Harnsäuresenkung: Allopurinol verringert durch Hemmung der Xanthinoxidase die Harnsäurebildung, entfernt jedoch bereits zirkulierende Harnsäure nicht. Allopurinol wird bei intermediärem oder hohem Risiko und normalen Harnsäurewerten (≤ 7,5 mg/dl) in der Dosierung 100 mg alle 8 Stunden 1–2 Tage vor Beginn der zytoreduktiven Therapie verabreicht und 3–7 Tage (je nach Entwicklung des Risikoprofils) fortgesetzt. Bei eingeschränkter GFR muss die Dosis reduziert werden. Es bestehen klinisch bedeutsame Interaktionen mit 6-Mercaptopurinen beziehungsweise Azathioprin.
Rasburicase ist ein Äquivalent der Uratoxidase, eines Enzyms, das bei manchen Säugetieren die Umwandlung von Harnsäure in Allantoin katalysiert. Menschen fehlt dieses Enzym, es wird rekombinant hergestellt. Allantoin ist sehr gut wasserlöslich und wird über die Nieren ausgeschieden. Rasburicase wird als prophylaktische Maßnahme bei hohem Risiko für das Auftreten eines TLS bei Hyperurikämie und bestehendem „Labor-TLS“ oder TLS in der Dosierung 0,1–0,2 mg/kg empfohlen. Die Therapiedauer richtet sich nach den Harnsäurewerten. Rasburicase ist kontraindiziert bei Glukose-6-Phosphat-Dehydrogenase-Mangel und induziert in zirka 10 % der Fälle spezifische Antikörper. Rasburicase muss bei Nierenfunktionsstörungen nicht dosisreduziert werden.
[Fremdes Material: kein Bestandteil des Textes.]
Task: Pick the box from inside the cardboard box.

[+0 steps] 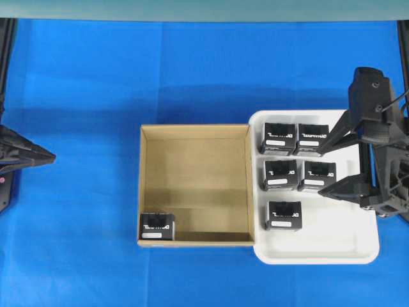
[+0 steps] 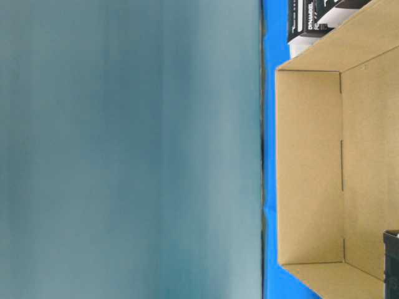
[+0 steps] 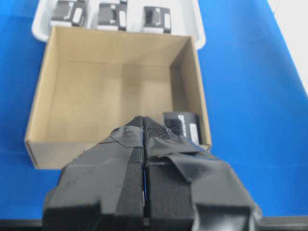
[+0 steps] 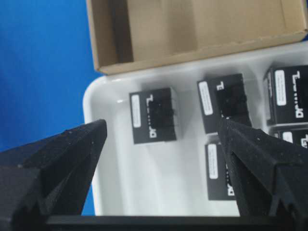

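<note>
Overhead exterior view shows the cardboard box point(image 1: 195, 184) on a blue cloth point(image 1: 77, 128). The box point(image 1: 157, 226) sits inside the cardboard box, in its near left corner, touching the walls. Just right of the cardboard box is a white tray point(image 1: 332, 246) with five black boxes. The right gripper point(image 1: 332, 165) hangs over the tray's right side, fingers spread wide, holding nothing. The left gripper point(image 3: 144, 127) is left of the cardboard box, fingers pressed together, holding nothing.

box point(image 1: 157, 226) in cardboard box point(image 1: 194, 131), tray point(image 1: 358, 251) right
</note>
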Controlling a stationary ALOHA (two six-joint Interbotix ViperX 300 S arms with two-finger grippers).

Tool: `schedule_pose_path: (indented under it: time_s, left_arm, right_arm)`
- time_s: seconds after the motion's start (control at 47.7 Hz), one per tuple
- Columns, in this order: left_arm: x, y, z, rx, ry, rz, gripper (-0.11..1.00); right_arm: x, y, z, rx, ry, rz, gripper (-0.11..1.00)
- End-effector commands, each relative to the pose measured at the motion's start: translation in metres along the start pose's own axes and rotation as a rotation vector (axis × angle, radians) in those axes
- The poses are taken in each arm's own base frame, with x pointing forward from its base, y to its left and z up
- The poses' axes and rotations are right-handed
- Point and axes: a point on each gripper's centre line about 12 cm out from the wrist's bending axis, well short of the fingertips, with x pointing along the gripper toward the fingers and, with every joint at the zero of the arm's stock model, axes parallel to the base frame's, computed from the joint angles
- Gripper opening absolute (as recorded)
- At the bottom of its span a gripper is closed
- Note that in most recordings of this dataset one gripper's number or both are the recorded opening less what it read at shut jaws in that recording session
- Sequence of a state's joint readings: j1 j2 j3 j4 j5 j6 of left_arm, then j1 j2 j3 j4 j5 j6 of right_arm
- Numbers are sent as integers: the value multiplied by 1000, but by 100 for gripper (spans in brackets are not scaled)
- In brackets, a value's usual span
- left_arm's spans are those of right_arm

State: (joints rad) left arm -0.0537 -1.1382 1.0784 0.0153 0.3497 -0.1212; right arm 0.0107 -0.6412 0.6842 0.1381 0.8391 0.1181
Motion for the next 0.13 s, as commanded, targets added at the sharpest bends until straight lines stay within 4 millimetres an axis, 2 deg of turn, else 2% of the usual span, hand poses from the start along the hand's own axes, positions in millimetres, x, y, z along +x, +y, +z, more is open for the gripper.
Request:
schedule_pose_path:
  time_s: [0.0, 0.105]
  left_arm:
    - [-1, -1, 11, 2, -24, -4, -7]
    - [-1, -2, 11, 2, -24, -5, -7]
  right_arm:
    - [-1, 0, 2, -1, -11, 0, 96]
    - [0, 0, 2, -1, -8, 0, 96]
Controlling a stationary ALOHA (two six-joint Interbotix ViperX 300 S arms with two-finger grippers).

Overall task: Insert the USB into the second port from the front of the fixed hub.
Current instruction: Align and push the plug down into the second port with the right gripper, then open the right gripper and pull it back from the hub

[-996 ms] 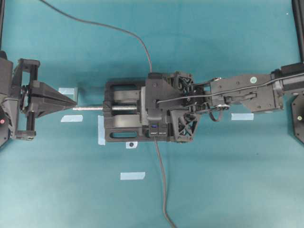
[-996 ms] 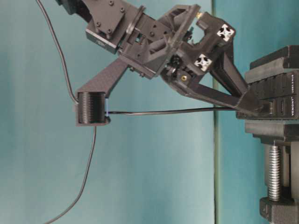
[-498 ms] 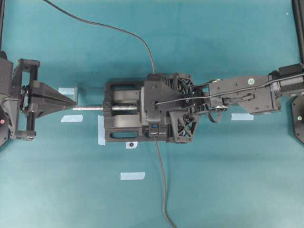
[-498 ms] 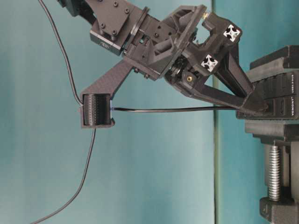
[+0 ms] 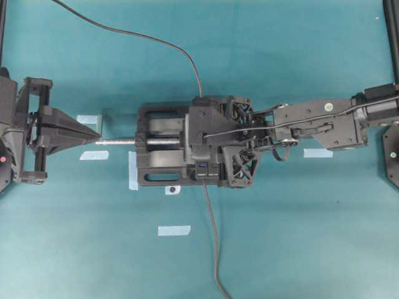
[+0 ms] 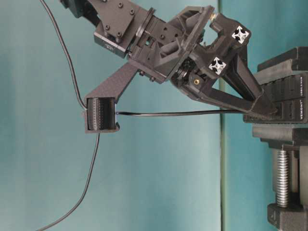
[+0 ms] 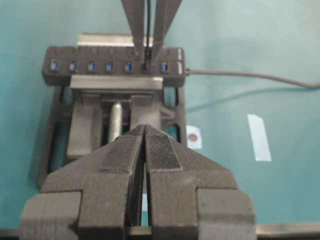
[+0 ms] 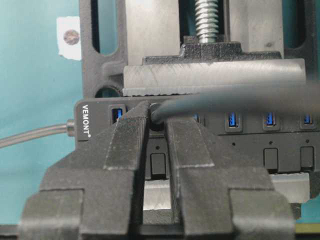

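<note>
The fixed hub (image 7: 112, 66), a long black strip with blue ports, is clamped in the vise. My right gripper (image 8: 157, 114) is shut on the USB (image 7: 147, 65), a small black plug. The plug sits at the second port from the end where the hub's own lead exits, and it covers that port. How deep it sits I cannot tell. In the table-level view the fingertips (image 6: 267, 109) touch the hub's face, and the thin cable (image 6: 168, 114) trails back from them. My left gripper (image 5: 98, 135) is shut and empty, far left of the vise.
The black vise (image 5: 159, 152) with a silver screw (image 5: 118, 142) stands mid-table. The hub's lead (image 5: 212, 237) runs toward the front edge. The USB's cable (image 5: 137, 34) curves off to the back left. Tape strips (image 5: 174, 230) lie on the teal mat.
My right gripper has edged slightly toward the hub with the plug, and its wrist has shifted a little. The left arm has not moved.
</note>
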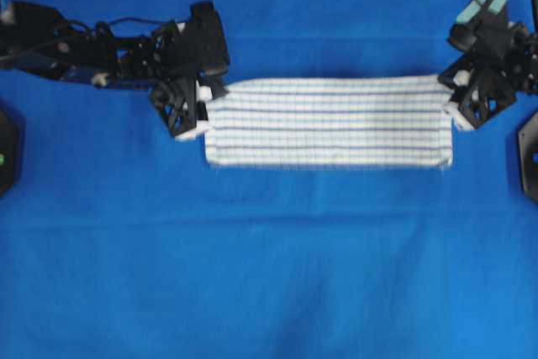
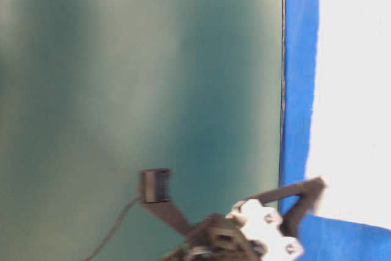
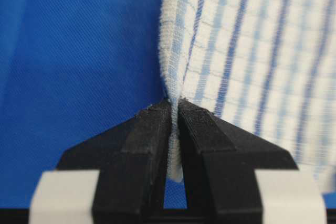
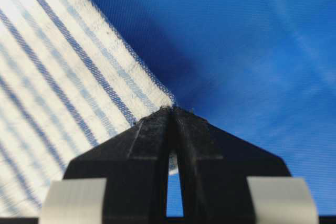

Rasburicase entfaltet die Wirkung auch unter Raumtemperatur, so dass unter Therapie Blutabnahmeröhrchen unmittelbar nach der Gewinnung eisgekühlt werden müssen, um falsch negative Harnsäurewerte zu vermeiden.
Harnalkalisierung: Von einer routinemäßigen Harnalkalisierung, die viele Zentren zur Erhöhung der Harnsäurelöslichkeit durchführen, wird ausdrücklich abgeraten, da das Risiko für ein Ausfallen von Kalzium-Phosphat-Präzipitaten besteht und die Effektivität nicht gesichert ist. Bei metabolischer Azidose kann eine Harnalkalisierung jedoch erwogen werden.
Akutdialyse: In ausgewählten Fällen bzw. kardiopulmonaler Instabilität kann eine Akutdialyse in Erwägung gezogen werden. Zu bedenken ist die häufig parallel gegebene Chemotherapie unter Dialyse.
Die Prognose hängt entscheidend von der Ausprägung des TLS und der entsprechenden Grunderkrankung ab (Tab. 2).